Terbuyken: Das Alter ist nicht der entscheidende Faktor, ob jemand Digitalität verstanden hat. Bei der Leitung kommt es auf die Haltung an. Die Technik kann man lernen. Aber natürlich ist es auch eine Frage, mit welcher Selbstverständlichkeit man Technik nutzt, und da macht es schon einen Unterschied, in welcher Zeit man aufgewachsen ist. Ich merke das in meiner Arbeit immer beim Wechsel im Amt des Generalvikars. Da ist es schon so, dass die nach 1970 geborenen digitalen Fragen deutlich aufgeschlossener sind, auch wenn es immer Ausnahmen gibt.
Frage: Und ist Konfession auch ein Faktor? Hat da die evangelische Kirche einen Vorsprung? "Die Freiheit eines Christenmenschen" klingt schon sehr digitalaffin.
Terbuyken: Im Buch gehen wir die Frage ökumenisch an, auch wenn beide Autoren evangelisch sind. Alle unsere Ratschläge passen für evangelische wie katholische Gemeinden.
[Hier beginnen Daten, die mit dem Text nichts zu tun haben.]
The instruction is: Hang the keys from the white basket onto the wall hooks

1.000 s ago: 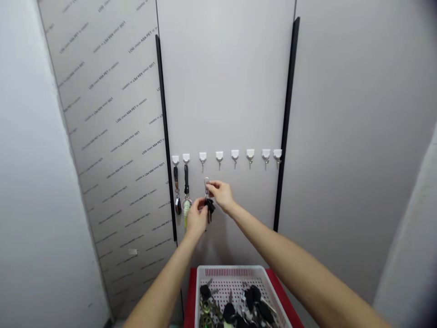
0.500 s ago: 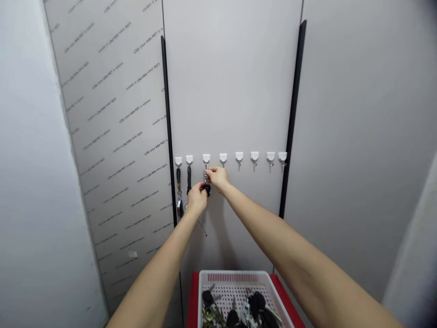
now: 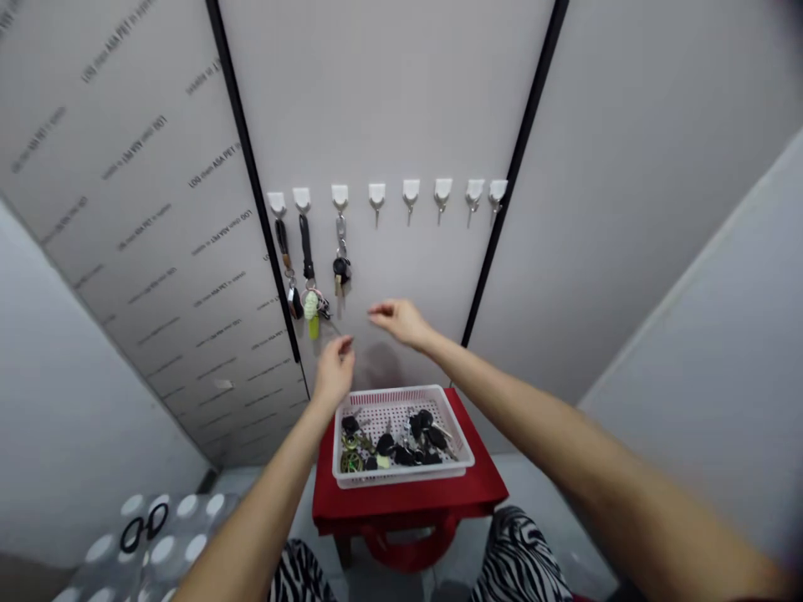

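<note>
A bunch of keys (image 3: 341,269) on a metal clip hangs from the third white hook (image 3: 340,196) from the left. My right hand (image 3: 401,322) is below and to the right of it, empty, with loosely stretched fingers. Lower down, my left hand (image 3: 334,372) is near the basket's back left corner, its fingers loosely bent and nothing visible in them. On the first two hooks are a keyring with a dark strap (image 3: 282,242) and one with a black strap (image 3: 306,247) and a green charm (image 3: 312,313). Several loose keys (image 3: 419,435) lie in the white plastic basket (image 3: 405,475).
The basket stands on a red stool (image 3: 407,506). Several further hooks (image 3: 411,191) line the panel to the right, beside a black vertical strip (image 3: 515,159). At lower left, scissors (image 3: 144,528) lie on packed bottles (image 3: 164,552). My knees (image 3: 520,556) flank the stool.
Both hands have let go of the key bunch, now hanging on the third hook, and have dropped toward the basket. The view has tilted down, bringing the whole basket and stool into sight.
</note>
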Action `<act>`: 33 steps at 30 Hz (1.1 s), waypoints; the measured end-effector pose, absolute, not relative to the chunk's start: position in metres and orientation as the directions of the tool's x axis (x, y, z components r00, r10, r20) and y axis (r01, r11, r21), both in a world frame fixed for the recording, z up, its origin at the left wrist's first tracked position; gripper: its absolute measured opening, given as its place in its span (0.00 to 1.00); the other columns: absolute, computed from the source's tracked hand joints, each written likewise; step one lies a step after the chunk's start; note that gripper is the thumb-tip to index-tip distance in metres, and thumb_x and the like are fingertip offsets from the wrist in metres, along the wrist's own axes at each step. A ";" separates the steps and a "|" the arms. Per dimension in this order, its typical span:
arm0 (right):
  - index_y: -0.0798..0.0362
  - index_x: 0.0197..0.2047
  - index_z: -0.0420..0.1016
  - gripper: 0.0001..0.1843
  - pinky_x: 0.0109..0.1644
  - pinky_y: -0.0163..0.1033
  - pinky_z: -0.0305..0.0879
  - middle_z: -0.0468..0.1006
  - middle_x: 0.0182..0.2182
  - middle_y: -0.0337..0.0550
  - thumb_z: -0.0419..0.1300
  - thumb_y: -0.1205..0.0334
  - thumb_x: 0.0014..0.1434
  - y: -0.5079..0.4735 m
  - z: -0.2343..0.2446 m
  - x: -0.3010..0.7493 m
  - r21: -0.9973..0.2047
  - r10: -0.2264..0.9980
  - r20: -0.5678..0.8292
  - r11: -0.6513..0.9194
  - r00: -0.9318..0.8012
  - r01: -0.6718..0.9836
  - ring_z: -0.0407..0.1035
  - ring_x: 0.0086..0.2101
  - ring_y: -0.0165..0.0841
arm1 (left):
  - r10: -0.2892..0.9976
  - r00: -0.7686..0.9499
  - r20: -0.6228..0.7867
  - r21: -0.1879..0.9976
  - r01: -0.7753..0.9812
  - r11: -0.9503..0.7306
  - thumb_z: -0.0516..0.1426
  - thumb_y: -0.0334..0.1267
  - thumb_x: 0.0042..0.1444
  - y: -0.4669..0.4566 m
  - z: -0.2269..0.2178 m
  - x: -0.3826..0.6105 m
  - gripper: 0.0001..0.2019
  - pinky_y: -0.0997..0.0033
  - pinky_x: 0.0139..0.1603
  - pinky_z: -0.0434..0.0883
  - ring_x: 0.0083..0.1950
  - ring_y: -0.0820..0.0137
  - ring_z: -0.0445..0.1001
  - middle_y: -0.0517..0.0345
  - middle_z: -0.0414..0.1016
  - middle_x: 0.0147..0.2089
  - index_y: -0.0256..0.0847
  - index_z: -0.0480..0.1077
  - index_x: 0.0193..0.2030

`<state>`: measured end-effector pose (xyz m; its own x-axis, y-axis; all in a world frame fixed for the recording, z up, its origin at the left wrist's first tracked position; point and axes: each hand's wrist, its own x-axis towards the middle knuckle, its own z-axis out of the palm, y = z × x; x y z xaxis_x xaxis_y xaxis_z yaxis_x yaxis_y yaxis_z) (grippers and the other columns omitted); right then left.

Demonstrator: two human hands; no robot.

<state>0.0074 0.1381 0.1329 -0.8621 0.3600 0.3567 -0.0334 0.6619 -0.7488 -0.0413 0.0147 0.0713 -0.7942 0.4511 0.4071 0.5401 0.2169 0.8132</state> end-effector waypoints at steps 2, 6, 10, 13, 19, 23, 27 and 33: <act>0.59 0.29 0.69 0.10 0.33 0.32 0.59 0.72 0.26 0.42 0.53 0.67 0.40 0.140 0.088 0.041 -0.726 0.279 0.170 0.684 -0.945 0.071 0.64 0.27 0.26 | 0.545 -0.773 0.323 0.820 0.517 0.247 0.47 0.30 0.43 0.012 0.035 -0.018 0.14 0.71 0.42 0.61 0.38 0.72 0.65 0.51 0.67 0.38 0.34 0.63 0.39; 0.58 0.30 0.70 0.10 0.33 0.33 0.58 0.72 0.26 0.42 0.51 0.67 0.42 0.147 0.022 0.094 -0.588 0.259 0.075 0.792 -0.963 0.167 0.63 0.28 0.28 | 0.751 -0.635 0.184 0.744 0.589 0.315 0.49 0.30 0.41 0.008 -0.012 0.018 0.13 0.72 0.44 0.59 0.41 0.72 0.63 0.54 0.67 0.39 0.37 0.64 0.37; 0.56 0.34 0.68 0.14 0.40 0.35 0.54 0.69 0.32 0.45 0.52 0.67 0.41 0.150 0.004 0.118 -0.404 0.203 0.110 0.904 -0.973 0.142 0.60 0.36 0.32 | 0.850 -0.523 0.070 0.571 0.720 0.396 0.51 0.31 0.39 0.008 -0.021 0.026 0.14 0.72 0.45 0.56 0.43 0.70 0.62 0.55 0.67 0.39 0.40 0.65 0.37; 0.54 0.38 0.67 0.16 0.42 0.37 0.52 0.68 0.35 0.46 0.50 0.66 0.43 0.146 0.005 0.117 -0.272 0.171 0.084 0.952 -0.982 0.142 0.58 0.38 0.33 | 0.829 -0.559 0.009 0.485 0.728 0.485 0.51 0.33 0.38 0.012 -0.021 0.023 0.15 0.72 0.42 0.57 0.42 0.69 0.62 0.54 0.66 0.39 0.41 0.65 0.37; 0.53 0.36 0.68 0.16 0.40 0.43 0.53 0.69 0.36 0.49 0.51 0.63 0.41 0.135 0.022 0.086 -0.058 0.143 -0.107 0.987 -0.984 0.149 0.59 0.39 0.39 | 0.770 -0.638 0.003 0.464 0.683 0.565 0.49 0.35 0.41 0.015 -0.023 0.021 0.10 0.73 0.38 0.58 0.39 0.69 0.62 0.54 0.65 0.36 0.40 0.66 0.32; 0.60 0.32 0.70 0.18 0.35 0.42 0.58 0.70 0.33 0.57 0.55 0.61 0.35 0.128 0.034 0.072 0.055 0.224 -0.245 0.974 -0.943 0.218 0.63 0.35 0.43 | 0.765 -0.643 0.031 0.497 0.674 0.546 0.46 0.32 0.43 0.013 -0.021 0.024 0.09 0.76 0.36 0.57 0.36 0.72 0.63 0.56 0.65 0.33 0.39 0.66 0.27; 0.61 0.31 0.71 0.16 0.33 0.42 0.59 0.71 0.31 0.58 0.55 0.64 0.35 0.128 0.029 0.075 0.049 0.279 -0.167 0.960 -0.946 0.275 0.65 0.33 0.43 | 0.736 -0.677 0.023 0.561 0.618 0.551 0.47 0.30 0.40 0.011 -0.019 0.027 0.08 0.77 0.37 0.57 0.36 0.73 0.62 0.58 0.66 0.33 0.39 0.65 0.27; 0.58 0.32 0.69 0.16 0.34 0.40 0.58 0.71 0.31 0.54 0.51 0.68 0.35 0.141 0.011 0.083 -0.029 0.317 -0.048 0.947 -0.947 0.319 0.65 0.33 0.41 | 0.721 -0.692 0.042 0.639 0.573 0.513 0.49 0.29 0.36 0.010 -0.024 0.026 0.10 0.76 0.41 0.56 0.40 0.73 0.62 0.59 0.66 0.36 0.40 0.64 0.29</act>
<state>0.0835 0.1413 0.0111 -0.9472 0.3170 -0.0484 0.3186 0.9475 -0.0288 0.0264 0.0104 -0.0243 -0.6916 0.7210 0.0423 0.5734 0.5126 0.6391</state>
In der Theorie ist ein lutherisches Verständnis von Kirche bestimmt einfacher mit den Dynamiken des Digitalen zu verbinden als ein katholisches, in der Praxis stelle ich aber keinen Unterschied fest. Da gibt es hierarchische, pfarrerfixierte evangelische Gemeinden genauso wie dynamische, egalitäre katholische – praktische Haltung, nicht abstrakte Theologie ist das Ausschlaggebende.
Frage: Die Haltung ist da, jetzt geht's ans Tun: Was schlagen Sie Menschen vor, die motiviert sind, ihre Gemeinde zu digitalisieren?
Terbuyken: Der erste Tipp ist einfach "machen, machen, machen". Wenn man eine Idee hat, einfach loslegen und nicht warten, bis sie perfekt ausgearbeitet ist, sondern Schritt für Schritt im Tun verbessern. Der zweite: Menschen fragen, was sie wollen und was sie brauchen, und gut zuhören. Und der dritte: Technik nicht mit Inhalten verwechseln. Technik ist kein Selbstzweck, sondern ein Werkzeug, um die Ziele einer Gemeinde zu erreichen.